Energy production is likely to be constrained by rising temperatures and limited water supplies in many regions. Power plants are the second biggest user of surface water (after irrigation) and the hotter it is, the more water is needed to cool the plants. At the same time, as the water warms, you need more of it to accomplish the same cooling job. A powerful example of this effect comes from the French heat wave of 2003, during which a number of nuclear power plants had to halt production because the cooling water was not cool enough to safely continue generating electricity.

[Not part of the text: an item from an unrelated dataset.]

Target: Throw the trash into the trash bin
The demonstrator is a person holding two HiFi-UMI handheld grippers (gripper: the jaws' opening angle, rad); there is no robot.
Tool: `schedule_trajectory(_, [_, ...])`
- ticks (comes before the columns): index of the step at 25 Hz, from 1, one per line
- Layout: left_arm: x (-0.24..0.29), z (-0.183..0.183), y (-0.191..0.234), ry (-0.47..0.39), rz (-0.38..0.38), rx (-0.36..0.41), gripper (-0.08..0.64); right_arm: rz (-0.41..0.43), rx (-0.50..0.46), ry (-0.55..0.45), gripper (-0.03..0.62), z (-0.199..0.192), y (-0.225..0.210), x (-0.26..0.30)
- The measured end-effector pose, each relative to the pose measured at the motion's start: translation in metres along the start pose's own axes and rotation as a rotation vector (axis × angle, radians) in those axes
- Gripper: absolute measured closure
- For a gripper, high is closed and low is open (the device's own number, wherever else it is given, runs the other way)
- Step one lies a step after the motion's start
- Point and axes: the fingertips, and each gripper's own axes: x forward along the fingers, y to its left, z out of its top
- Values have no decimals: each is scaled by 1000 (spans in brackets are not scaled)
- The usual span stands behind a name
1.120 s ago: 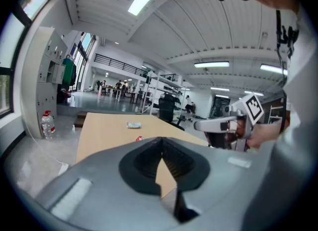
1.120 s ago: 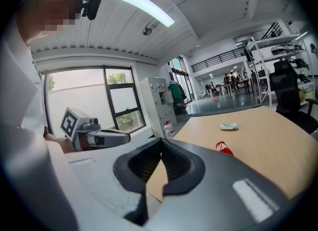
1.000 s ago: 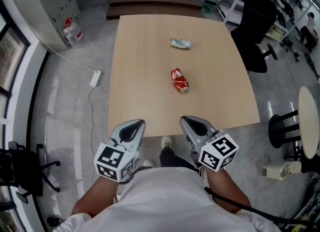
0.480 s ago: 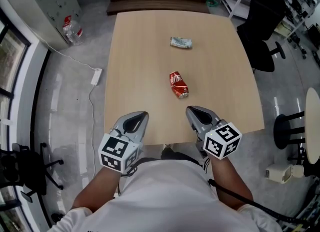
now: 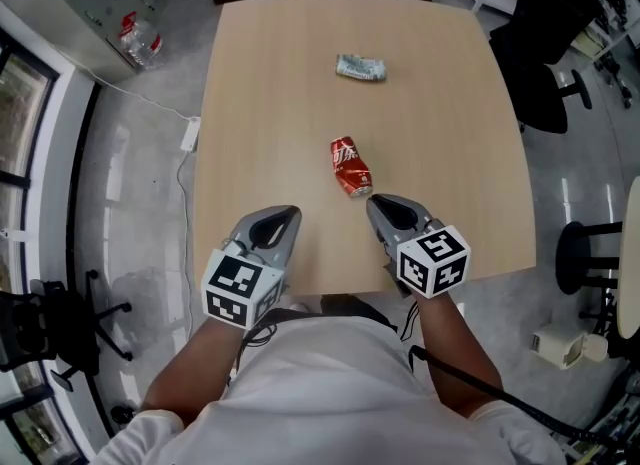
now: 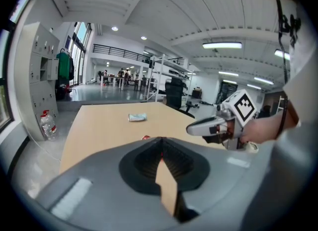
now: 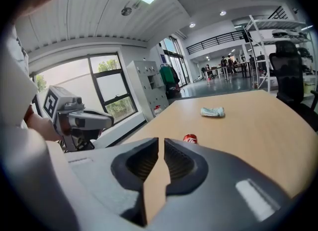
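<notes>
Two pieces of trash lie on the wooden table (image 5: 270, 103): a crumpled pale wrapper (image 5: 361, 67) toward 12 o'clock and a dented red can (image 5: 350, 166) on its side near the middle. Only bare tabletop separates the can from the grippers. A water bottle (image 5: 140, 41) sits on the floor at 10 o'clock, and a black chair (image 5: 545, 63) at 2 o'clock. At the can's 5 o'clock hangs the right gripper (image 5: 378, 205), empty, its jaws parting to a narrow slit. The left gripper (image 5: 285, 217), at 7 o'clock, is clenched on nothing.

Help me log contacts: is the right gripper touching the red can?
Apart. The right gripper view shows the red can lying on the table ahead of the right gripper, whose opening jaws have nothing between them.
</notes>
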Motion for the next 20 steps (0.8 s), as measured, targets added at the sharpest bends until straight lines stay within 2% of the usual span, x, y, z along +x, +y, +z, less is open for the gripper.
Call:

Energy production and delivery systems are exposed to sea-level rise and extreme weather events in vulnerable regions. A good example of this comes from Port Fourchon, Louisiana, which supports 75% of deepwater oil and gas production in the Gulf of Mexico, and its role in supporting oil production in the region is increasing. The Louisiana Offshore Oil Port, located about 20 miles offshore, receives 1.3 million barrels of oil per day and transfers it to refineries, accounting for 50% of our nation's refining capacity, making this one of the most important components of our energy production system. One road, Louisiana Highway 1, connects Port Fourchon with the nation, and it is increasingly vulnerable to flooding during storms due to the combined effects of sea level rise and ground subsidence. Louisiana is currently upgrading Highway 1, elevating it above the 500-year flood level in order to prolong its viability.
Climate change is also likely to affect some hydropower production in regions subject to changing patterns of precipitation or snowmelt.
How can we adapt to these coming changes? Part of the solution is to identify vulnerable features of our energy production system (such as Port Fourchon) and then safeguard them from the expected consequences of continued warming. Another big part of the adaptive strategy is to reduce our consumption of energy by increasing efficiencies in transportation (which we are already doing), home appliances, and buildings. New York City and Chicago have both undertaken massive programs to minimize the heat absorbed by their cities by planting trees and installing reflective or green roofs on buildings. Trees and green roofs cool by evapotranspiration, and the effect can be significant. These steps will reduce the cooling demands in these cities. We can also reduce the demand on power plants by more distributed, small-scale energy production that is carbon neutral. This is happening in a big way in many parts of Europe, where fields of solar panels have been springing up in farmers' fields — they are growing energy, attracted by strong support from the state-run utilities responsible for electricity.